Mutual funds have become extremely popular over the last 20 years. In the United States alone, one half of all households invest in mutual funds making it a $15 trillion market, which is one half of the $30 trillion of mutual fund assets worldwide.
With such a large market, the majority of investors making purchases of mutual funds tend to favor a one-stop shopping approach, and as such, hybrid mutual funds are getting more and more popular among the investing crowd. Between 2006 and 2013 investors have added $384 billion in net new cash and reinvested dividends to these funds.

In 2013, hybrid mutual funds had record inflows of $73 billion (up from $47 billion in 2012) out of a total of $167 billion of investments into mutual funds. That’s nearly half, which showcases the fact that these types of mutual funds are gaining popularity amongst investors. To put it into perspective, as of 2013, hybrid funds had 8% of the $15 trillion U.S. mutual fund market.

Be sure to also take a look Under the Hood of the 10 Biggest Mutual Funds.

What Is a Hybrid Fund?

A hybrid mutual fund, also referred to as asset allocation funds, target-date funds, or balanced funds, are a portfolio made up of a mix of stocks, bonds and cash. Hybrid funds can be broken down into domestic or international hybrid categories and can be more aggressive (higher equity component) or conservative (higher-fixed income component) depending upon the fund’s prospectus.

The fund’s portfolio may be periodically rebalanced to bring the fund’s asset allocation more in line with prospectus objectives. They are created for investors looking for a balance between capital appreciation, safety, and income and hold a broad appeal because they provide a comfortable way of getting exposure to stocks.

What’s the Appeal of Hybrid Funds?

Hybrid funds are safer than equity funds and there are a huge variety of choices suited to different risk appetites. They are cost effective; the average hybrid fund expense ratio is 125 basis points but can vary between 64 basis points upwards to 198 basis points (as of 2013). Comparatively, equity funds have an average MER of 137 basis points, and bond funds have an average of 100 basis points. As seen, they are one of the most cost effective options (lower than equity funds but slightly higher than bond funds).

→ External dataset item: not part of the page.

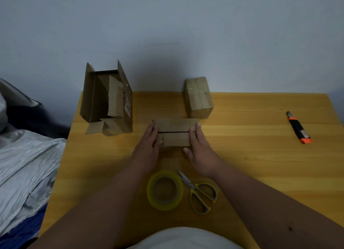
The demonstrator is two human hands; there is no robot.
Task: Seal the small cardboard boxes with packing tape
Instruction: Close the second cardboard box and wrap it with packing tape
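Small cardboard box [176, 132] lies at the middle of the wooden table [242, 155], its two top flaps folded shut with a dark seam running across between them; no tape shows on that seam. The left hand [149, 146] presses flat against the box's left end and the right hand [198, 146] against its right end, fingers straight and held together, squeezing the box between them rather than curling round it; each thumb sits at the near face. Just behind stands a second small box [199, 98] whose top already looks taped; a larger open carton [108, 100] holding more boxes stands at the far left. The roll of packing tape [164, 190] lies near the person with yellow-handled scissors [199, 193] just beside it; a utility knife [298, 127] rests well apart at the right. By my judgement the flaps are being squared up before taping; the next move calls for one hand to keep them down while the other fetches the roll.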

Be sure to also see the Cheapest Mutual Funds for Every Investment Objective.

Moreover, hybrid funds offer the benefits of both stocks and bonds. Many companies market their funds as complete portfolio solution and have names such as “balanced,” “income,” “growth” and target dates. Because of this, it’s very simple and convenient to gain exposure to both equities and bonds in one investment.

Common Misconceptions and Disadvantages

One consideration with hybrid funds, as with any mutual fund, is paying too much in fees. Some hybrid funds charge more in fees than both bond funds and equity funds. For these funds, the investor is essentially paying a fund company for the privilege of mixing stocks and bonds in a single fund. Just be sure to look at the management expense ratios to be safe to make sure it is cost effective.

Another issue is that there can be too much “auto-pilot.” Fund managers, while professionals, are restricted in their allocations as stated in the fund prospectus. Because of this limitation, they can’t always react quickly to market conditions. For example, if the fund has a higher than average weighting in a stock and that stock has a major drop, it would take time to pull out and invest in a similar security.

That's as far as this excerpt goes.